So far, the switch to OS X hasn't caused me as much grief as I had anticipated. I like the interface (stop grimacing, Michelle) and I like the fact that my machine hasn't crashed even once since the switch. Up to then, I was getting used to daily crashes, sometimes several times a day. During the long reboot, I used grab my guitar and do some songwriting. Happily and sadly, I don't get as much songwriting done that way these days.

I'm still not used to the micro-lag that seems to follow every action, but I'm sure I'll get used to it. I've had to drop using some software and need to find OS X upgrades or alternates: eMagic Logic (apparently an upgrade will be available soon), Snak (the IRC client I used to access Filkhaven), some others. I'm sure they're out there, but I just haven't had a chance to go track them down.

I'm also learning to use or adjusting to new (to me) or newer versions of software. BBEdit 7.0 is cooler than my old BBEdit, but I had to rearrange my Glossary files to adjust to the way the new BBEdit handles them; it now allows multiple Glossary sets, but you have to name the folder properly for it to be the default set.

Jeff got my scanner and other graphics applications working under my new system yesterday, yay!

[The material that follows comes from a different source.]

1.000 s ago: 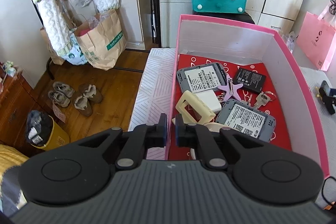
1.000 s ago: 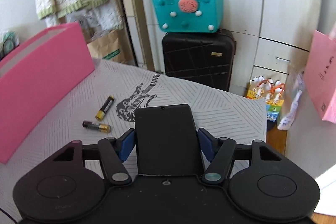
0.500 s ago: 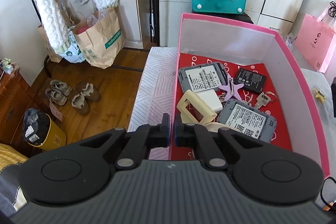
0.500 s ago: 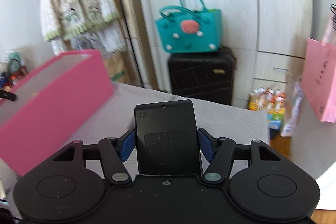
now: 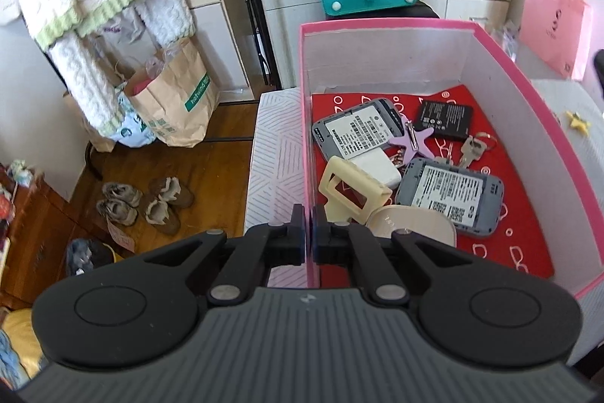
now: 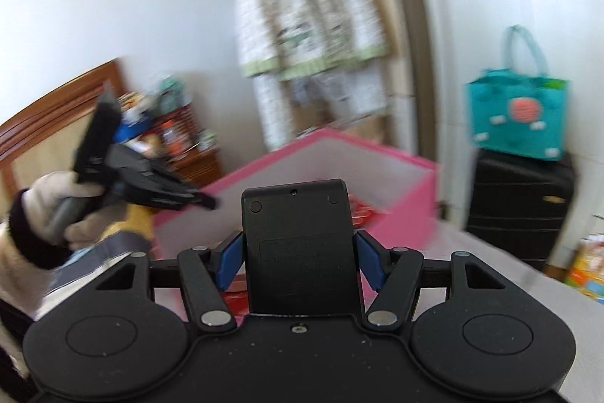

I've switched to using Safari as my default browser instead of Microsoft Explorer, though I'll still be checking my new layouts through Explorer and Netscape to make sure they look all right. Reason for switching: I didn't seem to be able to use Notetaker Services through Explorer, but it works okay in other applications.


John and John


re: Notetaker Clipping Service. LOVE this feature, which is going to make my life so much easier. Every day, for example, I go surfing through various publishing and media news sites for tidbits to include in my Market Watch column. I used to cut and paste URLs into a BBEdit file, then edit/format them for uploading into the Market Watch admin interface. Now whenever I find interesting news (or anything else I want to save) while I'm surfing, I can just highlight it and choose "Save to Debbie's Market Watch Clippings File" (and/or other files I set up) under the Services menu.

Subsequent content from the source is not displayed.